I agree that the cost for purely translating a game isn't that high on the development size, but you also lose a lot of the volume discount you get for manufacturing/packaging. Also marketing becomes a pretty big budget.
 
Shifty Geezer said:
I've never really understood that though. There's a much larger market than Japan, and localisation only needs some text translation, and perhaps some UI graphics being redrawn. If you factor these into initial development it's not a lot of extra work required at all, for a much bigger market. I can only assume it's more awkward regional legal issues that deter development.

You're also dealing with half a dozen different sets of laws and distribution systems. It costs and ends up being a bit of a hassle. Per console sold its a lot more work in Europe than it is in the US or JP (it's like that for a lot of things though) -- The fact that Europe consists of quite a few mid population countries vs a single fairly large one makes it tricky sometimes. Launching in europe probably involves quite a bit of logistics work (like launching worldwide, except on a smaller scale).

For example: Instead of MS just giving tons and tons of X360's to Gamestop in the US and let them ship them around, MS would have to send a lesser amount to a dozen different places (whichever retailers for whichever countries)... They also have to worry about a dozen different manuals and a few different langauges, and different government's import laws, etc, etc.

Europe should just be one super-country!
 
Its not the system that matters... its the games....

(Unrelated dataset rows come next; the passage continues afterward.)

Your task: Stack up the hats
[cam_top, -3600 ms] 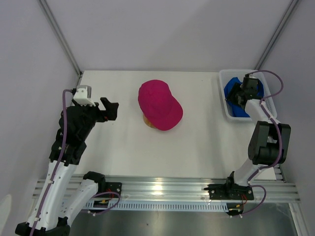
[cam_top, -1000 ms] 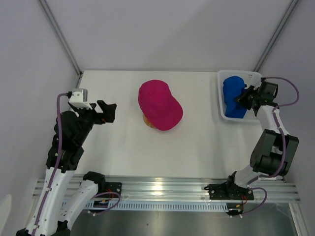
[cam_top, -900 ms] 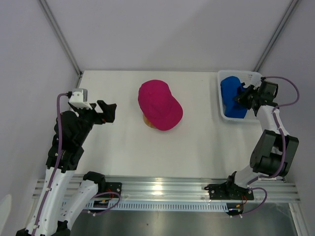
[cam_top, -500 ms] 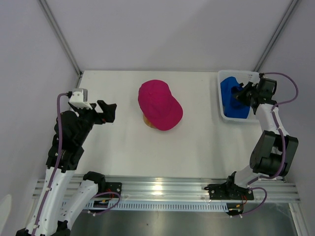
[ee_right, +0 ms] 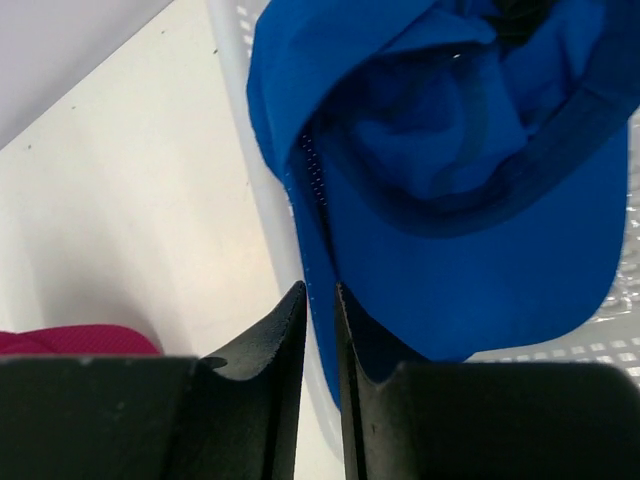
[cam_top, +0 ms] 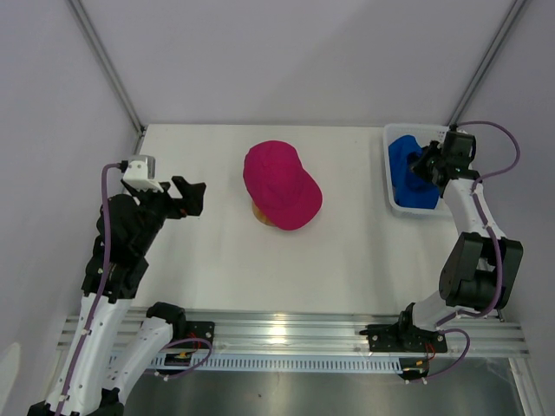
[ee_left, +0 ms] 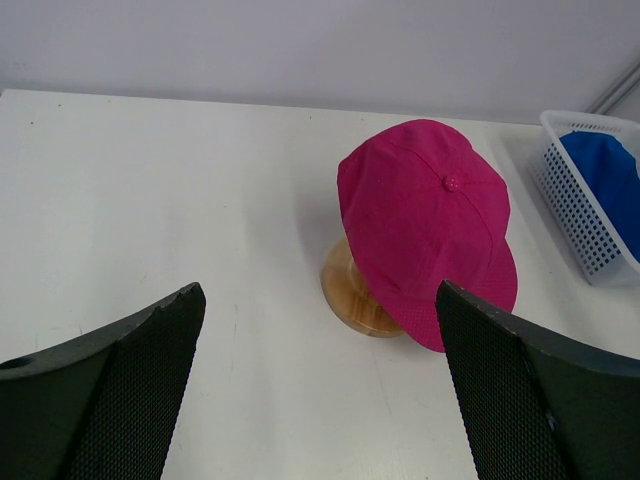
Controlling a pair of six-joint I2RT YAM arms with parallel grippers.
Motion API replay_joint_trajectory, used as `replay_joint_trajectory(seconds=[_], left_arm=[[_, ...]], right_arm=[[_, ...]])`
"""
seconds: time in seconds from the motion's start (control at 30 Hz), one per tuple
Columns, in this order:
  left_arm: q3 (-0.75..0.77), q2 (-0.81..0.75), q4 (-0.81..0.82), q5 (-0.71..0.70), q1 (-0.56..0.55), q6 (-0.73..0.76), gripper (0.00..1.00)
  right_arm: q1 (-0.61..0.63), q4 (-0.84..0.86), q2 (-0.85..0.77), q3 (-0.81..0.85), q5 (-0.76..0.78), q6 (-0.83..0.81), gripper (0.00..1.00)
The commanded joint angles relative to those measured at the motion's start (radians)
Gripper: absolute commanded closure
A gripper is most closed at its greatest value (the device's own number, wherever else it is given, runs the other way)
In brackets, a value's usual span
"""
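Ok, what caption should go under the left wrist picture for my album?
Open left claw facing the pink cap on its wooden stand, white basket at right.

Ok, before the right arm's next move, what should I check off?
1. Stack base: pink cap sits on the wooden stand: ok.
2. Idle arm: left end effector open, apart from the stand: ok.
3. Reach: right end effector at the edge of a blue cap in the mesh basket: ok.
4. Grip on the blue cap: cannot tell; jaws nearly closed, hold unclear.
5. Nothing lying between basket and stand: ok.
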Motion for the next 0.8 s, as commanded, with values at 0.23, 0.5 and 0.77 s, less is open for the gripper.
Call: replay_joint_trajectory(seconds=[0.23, 0.5, 0.77], left_arm=[[0.03, 0.016, 0.014, -0.001, -0.004, 0.024, 0.0], [0.032, 0.018, 0.012, -0.001, -0.004, 0.025, 0.0], [0.032, 0.03, 0.011, -0.001, -0.004, 0.028, 0.01]], right_arm=[[0.04, 0.029, -0.039, 0.001, -0.017, -0.029, 0.76], [0.112, -0.06, 0.016, 0.06, 0.139, -0.067, 0.72], [0.133, -0.089, -0.035, 0.06, 0.262, -0.11, 0.55]])
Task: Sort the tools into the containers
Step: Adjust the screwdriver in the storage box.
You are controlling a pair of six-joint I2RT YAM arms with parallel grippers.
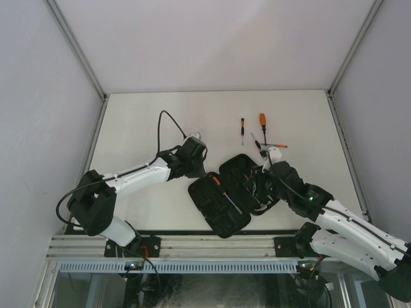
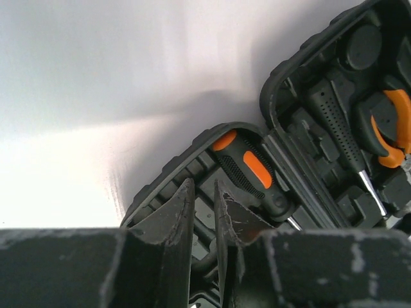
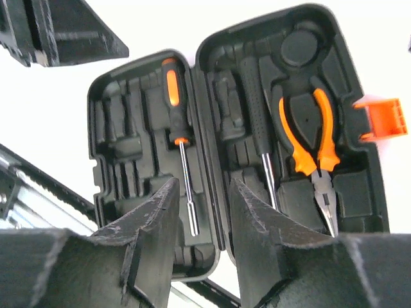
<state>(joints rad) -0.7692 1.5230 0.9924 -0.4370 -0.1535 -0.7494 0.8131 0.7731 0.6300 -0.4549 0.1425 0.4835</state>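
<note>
The open tool case (image 1: 204, 204) lies at the middle of the bench's (image 1: 141, 128) near edge, holding a screwdriver (image 3: 173, 96), a hammer (image 3: 255, 96) and pliers (image 3: 308, 135). Loose screwdrivers (image 1: 262, 122) lie toward the far edge. They look light, stiff and slick-shafted, best pinched across the handle. Only the top view shows them, and only the right wrist view shows the orange latch (image 3: 383, 119). The left jaws stand narrowly apart, the right jaws wider, both empty.
</note>
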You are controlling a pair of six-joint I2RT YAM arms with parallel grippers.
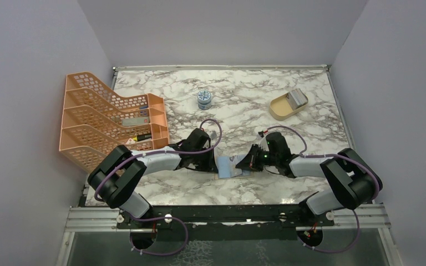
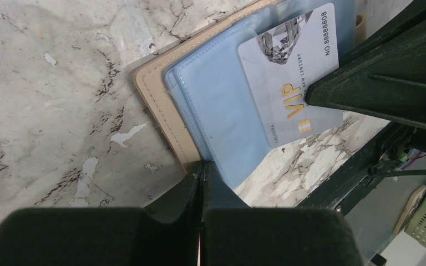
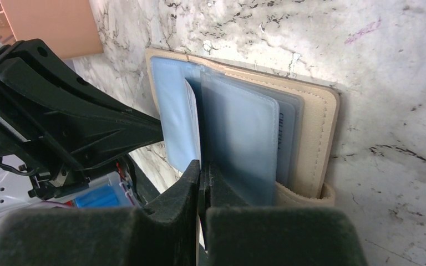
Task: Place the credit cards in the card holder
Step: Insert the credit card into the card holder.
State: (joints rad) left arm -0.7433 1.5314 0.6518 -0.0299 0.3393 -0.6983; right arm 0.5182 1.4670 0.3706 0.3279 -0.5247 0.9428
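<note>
- Left claw point(image 2: 201, 180) is pinched together on a corner of the open card holder's point(image 2: 158, 111) pale blue pockets. The right claw point(image 3: 201, 172) is clamped on a silvery credit card point(image 2: 288, 77) marked VIP.
- The card lies partly over the pockets, one end jutting past the holder's edge.
- The holder lies flat near the marble table's point(image 1: 244, 111) near edge, between both arms.
- An orange rack point(image 1: 89, 127) stands to the left; a small jar point(image 1: 204, 99) and a beige dish point(image 1: 282, 111) sit well apart, far back. Grey walls close in three sides.

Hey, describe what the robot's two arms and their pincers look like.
Both the left arm and the right arm have pale grey links between bulky black joints, with a thin purple cable looping along each. The left pincer and the right pincer are matte black, with flat tapered fingers.
</note>
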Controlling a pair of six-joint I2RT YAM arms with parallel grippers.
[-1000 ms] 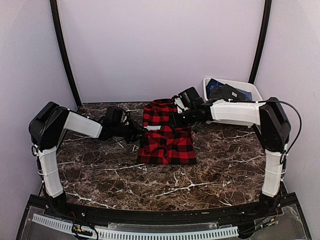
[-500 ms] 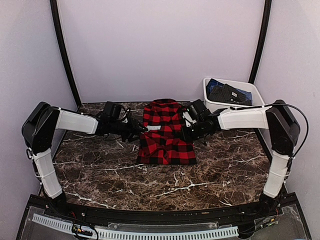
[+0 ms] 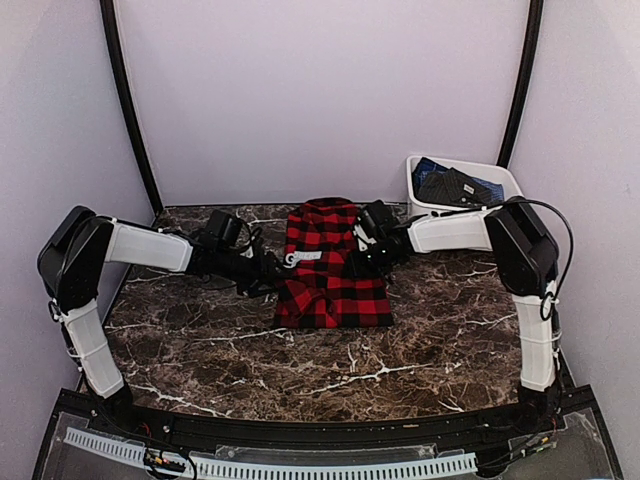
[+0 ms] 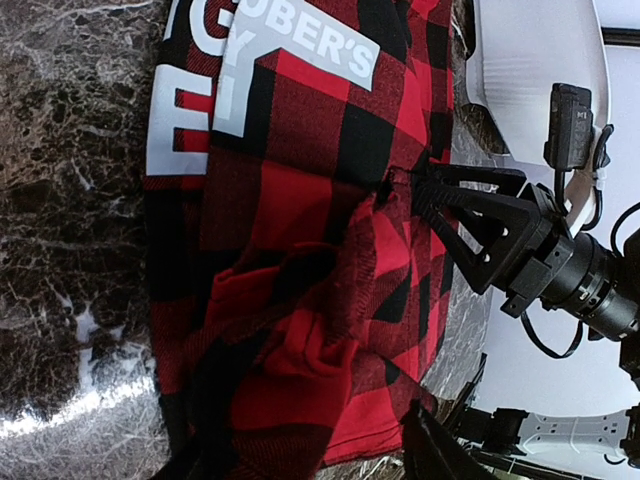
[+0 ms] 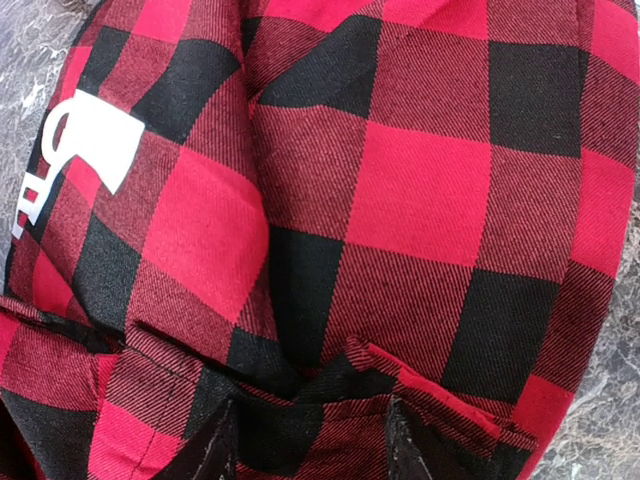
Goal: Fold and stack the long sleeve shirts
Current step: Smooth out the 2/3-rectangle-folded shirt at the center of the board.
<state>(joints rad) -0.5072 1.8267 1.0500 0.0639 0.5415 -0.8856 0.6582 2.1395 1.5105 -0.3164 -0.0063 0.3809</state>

The system with the most games the most people want to play wins, no matter when its released.

IMO unless MS gets the lead out, they should be afraid of PS3 whenever it drops (if the claims of games with GoW level graphics are available at launch) the whole game is up in the air at that point.
 
blakjedi said:
Its not the system that matters... its the games....

The system with the most games the most people want to play wins, no matter when its released.

IMO unless MS gets the lead out, they should be afraid of PS3 whenever it drops (if the claims of games with GoW level graphics are available at launch) the whole game is up in the air at that point.

Agreed but I think having a hardware 'lead' directly impacts the games.

When publishers are making decisions on what platform(s) to support, installed base is probably at the top of their list. MS' strategy of launching first was probably to take what was an obvious decision (i.e. go to the PS3) for publishers and make it more even.

The 360 may have a several million unit lead for awhile so i htink the idea was to get that critical mass of insalled unts and software publishers early on in this gen in the hopes that it would snowball for them quickly, making htem very competitive with Sony throughout this gen.
 
Bobbler said:
You're also dealing with half a dozen different sets of laws and distribution systems. It costs and ends up being a bit of a hassle. Per console sold its a lot more work in Europe than it is in the US or JP (it's like that for a lot of things though) --

It's hard to compare EU and JPN directly because they are such different markets. If I had say a new Need for Speed, or some new WW2 style shooter, the EU will be a much much bigger market than JPN, if I had some quirky pet simulator or a no so mainstream JRPG than jpn would be the much bigger market.

Really depends on the games, I think that's how most publishers would decide how they 'rank' them in terms of purchasing power or size, and it may change from game to game.